Available data START

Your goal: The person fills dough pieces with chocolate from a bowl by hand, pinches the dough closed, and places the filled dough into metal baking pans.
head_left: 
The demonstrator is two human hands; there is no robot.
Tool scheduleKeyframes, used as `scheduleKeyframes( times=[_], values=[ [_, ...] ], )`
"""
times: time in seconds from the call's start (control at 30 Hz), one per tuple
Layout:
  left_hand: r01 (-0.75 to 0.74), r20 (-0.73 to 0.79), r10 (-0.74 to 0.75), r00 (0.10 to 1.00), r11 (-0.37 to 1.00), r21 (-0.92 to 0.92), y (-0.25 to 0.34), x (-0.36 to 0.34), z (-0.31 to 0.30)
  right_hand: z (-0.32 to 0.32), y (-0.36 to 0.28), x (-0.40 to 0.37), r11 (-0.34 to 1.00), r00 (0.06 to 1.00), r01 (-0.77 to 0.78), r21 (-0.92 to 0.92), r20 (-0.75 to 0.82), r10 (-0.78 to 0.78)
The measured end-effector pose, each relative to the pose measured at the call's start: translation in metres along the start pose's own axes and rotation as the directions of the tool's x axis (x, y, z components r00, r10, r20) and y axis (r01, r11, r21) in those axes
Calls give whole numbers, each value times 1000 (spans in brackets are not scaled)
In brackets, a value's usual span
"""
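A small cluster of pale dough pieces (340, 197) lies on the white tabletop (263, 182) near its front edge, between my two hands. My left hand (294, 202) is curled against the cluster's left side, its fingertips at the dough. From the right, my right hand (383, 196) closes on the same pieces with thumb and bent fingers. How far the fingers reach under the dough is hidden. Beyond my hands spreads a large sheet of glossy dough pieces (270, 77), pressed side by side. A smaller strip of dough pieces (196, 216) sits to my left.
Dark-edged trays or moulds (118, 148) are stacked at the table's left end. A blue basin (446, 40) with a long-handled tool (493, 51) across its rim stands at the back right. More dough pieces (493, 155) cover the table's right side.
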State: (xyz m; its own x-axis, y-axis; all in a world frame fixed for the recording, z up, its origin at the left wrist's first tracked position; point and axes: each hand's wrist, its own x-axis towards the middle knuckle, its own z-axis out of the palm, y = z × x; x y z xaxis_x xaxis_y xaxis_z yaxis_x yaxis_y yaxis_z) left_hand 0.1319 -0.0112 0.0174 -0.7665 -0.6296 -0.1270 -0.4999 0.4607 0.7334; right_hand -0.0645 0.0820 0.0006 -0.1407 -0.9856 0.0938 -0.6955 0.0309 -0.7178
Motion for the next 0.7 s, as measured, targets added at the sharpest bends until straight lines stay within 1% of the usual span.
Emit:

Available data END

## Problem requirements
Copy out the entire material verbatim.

## Expected output
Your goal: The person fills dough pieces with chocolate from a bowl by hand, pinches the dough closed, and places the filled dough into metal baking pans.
head_left: 
The demonstrator is two human hands; there is no robot.
Tool scheduleKeyframes, used as `scheduleKeyframes( times=[_], values=[ [_, ...] ], )`
"""
times: time in seconds from the call's start (control at 30 Hz), one per tuple
Layout:
  left_hand: r01 (-0.75 to 0.74), r20 (-0.73 to 0.79), r10 (-0.74 to 0.75), r00 (0.10 to 1.00), r11 (-0.37 to 1.00), r21 (-0.92 to 0.92), y (-0.25 to 0.34), x (-0.36 to 0.34), z (-0.31 to 0.30)
  right_hand: z (-0.32 to 0.32), y (-0.36 to 0.28), x (-0.40 to 0.37), r11 (-0.34 to 1.00), r00 (0.06 to 1.00), r01 (-0.77 to 0.78), r21 (-0.92 to 0.92), r20 (-0.75 to 0.82), r10 (-0.78 to 0.78)
The measured end-effector pose, each relative to the pose measured at the call's start: translation in metres along the start pose's own axes and rotation as the directions of the tool's x axis (x, y, z components r00, r10, r20) and y axis (r01, r11, r21) in those axes
Calls give whole numbers, each value times 1000 (spans in brackets are not scaled)
In brackets, a value's usual span
"""
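A small cluster of pale dough pieces (340, 197) lies on the white tabletop (263, 182) near its front edge, between my two hands. My left hand (294, 202) is curled against the cluster's left side, its fingertips at the dough. From the right, my right hand (383, 196) closes on the same pieces with thumb and bent fingers. How far the fingers reach under the dough is hidden. Beyond my hands spreads a large sheet of glossy dough pieces (270, 77), pressed side by side. A smaller strip of dough pieces (196, 216) sits to my left.
Dark-edged trays or moulds (118, 148) are stacked at the table's left end. A blue basin (446, 40) with a long-handled tool (493, 51) across its rim stands at the back right. More dough pieces (493, 155) cover the table's right side.
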State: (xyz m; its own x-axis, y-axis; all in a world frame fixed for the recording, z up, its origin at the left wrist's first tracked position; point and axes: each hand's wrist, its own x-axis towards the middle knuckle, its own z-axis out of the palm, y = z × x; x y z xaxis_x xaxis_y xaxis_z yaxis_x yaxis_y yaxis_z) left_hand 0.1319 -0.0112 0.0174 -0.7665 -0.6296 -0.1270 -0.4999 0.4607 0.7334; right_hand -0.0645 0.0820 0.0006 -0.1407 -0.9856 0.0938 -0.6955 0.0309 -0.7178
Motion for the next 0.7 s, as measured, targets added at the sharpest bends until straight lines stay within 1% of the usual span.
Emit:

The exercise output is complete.